- **PROBLEM**
Please print all the lines below exactly as they are written.
.....
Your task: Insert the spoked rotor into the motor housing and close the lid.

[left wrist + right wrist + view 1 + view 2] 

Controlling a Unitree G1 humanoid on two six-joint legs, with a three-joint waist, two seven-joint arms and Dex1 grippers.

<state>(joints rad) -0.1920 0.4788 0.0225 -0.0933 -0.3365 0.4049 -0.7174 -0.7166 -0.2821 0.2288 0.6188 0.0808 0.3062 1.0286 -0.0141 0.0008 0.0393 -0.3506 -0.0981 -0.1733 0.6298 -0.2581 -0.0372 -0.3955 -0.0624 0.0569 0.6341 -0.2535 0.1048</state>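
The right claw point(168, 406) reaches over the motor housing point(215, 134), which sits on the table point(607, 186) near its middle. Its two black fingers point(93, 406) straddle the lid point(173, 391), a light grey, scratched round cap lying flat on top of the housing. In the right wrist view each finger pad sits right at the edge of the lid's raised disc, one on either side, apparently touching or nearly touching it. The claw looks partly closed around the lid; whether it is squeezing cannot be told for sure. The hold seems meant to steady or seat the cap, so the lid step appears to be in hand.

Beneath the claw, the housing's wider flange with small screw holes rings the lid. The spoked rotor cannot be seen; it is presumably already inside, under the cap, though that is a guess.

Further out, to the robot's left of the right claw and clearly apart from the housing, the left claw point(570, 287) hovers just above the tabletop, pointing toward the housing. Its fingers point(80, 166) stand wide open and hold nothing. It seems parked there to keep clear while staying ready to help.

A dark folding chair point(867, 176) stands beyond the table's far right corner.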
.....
- **RESULT FOR THIS EXERCISE**
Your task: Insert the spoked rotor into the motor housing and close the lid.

[left wrist + right wrist + view 1 + view 2] 

Controlling a Unitree G1 humanoid on two six-joint legs, with a three-joint waist, two seven-joint arms and Dex1 grippers.

<state>(joints rad) -0.1920 0.4788 0.0225 -0.0933 -0.3365 0.4049 -0.7174 -0.7166 -0.2821 0.2288 0.6188 0.0808 0.3062 1.0286 -0.0141 0.0008 0.0393 -0.3506 -0.0981 -0.1733 0.6298 -0.2581 -0.0372 -0.3955 -0.0624 0.0569 0.6341 -0.2535 0.1048</state>
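The right claw point(168, 406) reaches over the motor housing point(215, 134), which sits on the table point(607, 186) near its middle. Its two black fingers point(93, 406) straddle the lid point(173, 391), a light grey, scratched round cap lying flat on top of the housing. In the right wrist view each finger pad sits right at the edge of the lid's raised disc, one on either side, apparently touching or nearly touching it. The claw looks partly closed around the lid; whether it is squeezing cannot be told for sure. The hold seems meant to steady or seat the cap, so the lid step appears to be in hand.

Beneath the claw, the housing's wider flange with small screw holes rings the lid. The spoked rotor cannot be seen; it is presumably already inside, under the cap, though that is a guess.

Further out, to the robot's left of the right claw and clearly apart from the housing, the left claw point(570, 287) hovers just above the tabletop, pointing toward the housing. Its fingers point(80, 166) stand wide open and hold nothing. It seems parked there to keep clear while staying ready to help.

A dark folding chair point(867, 176) stands beyond the table's far right corner.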

No additional output is expected.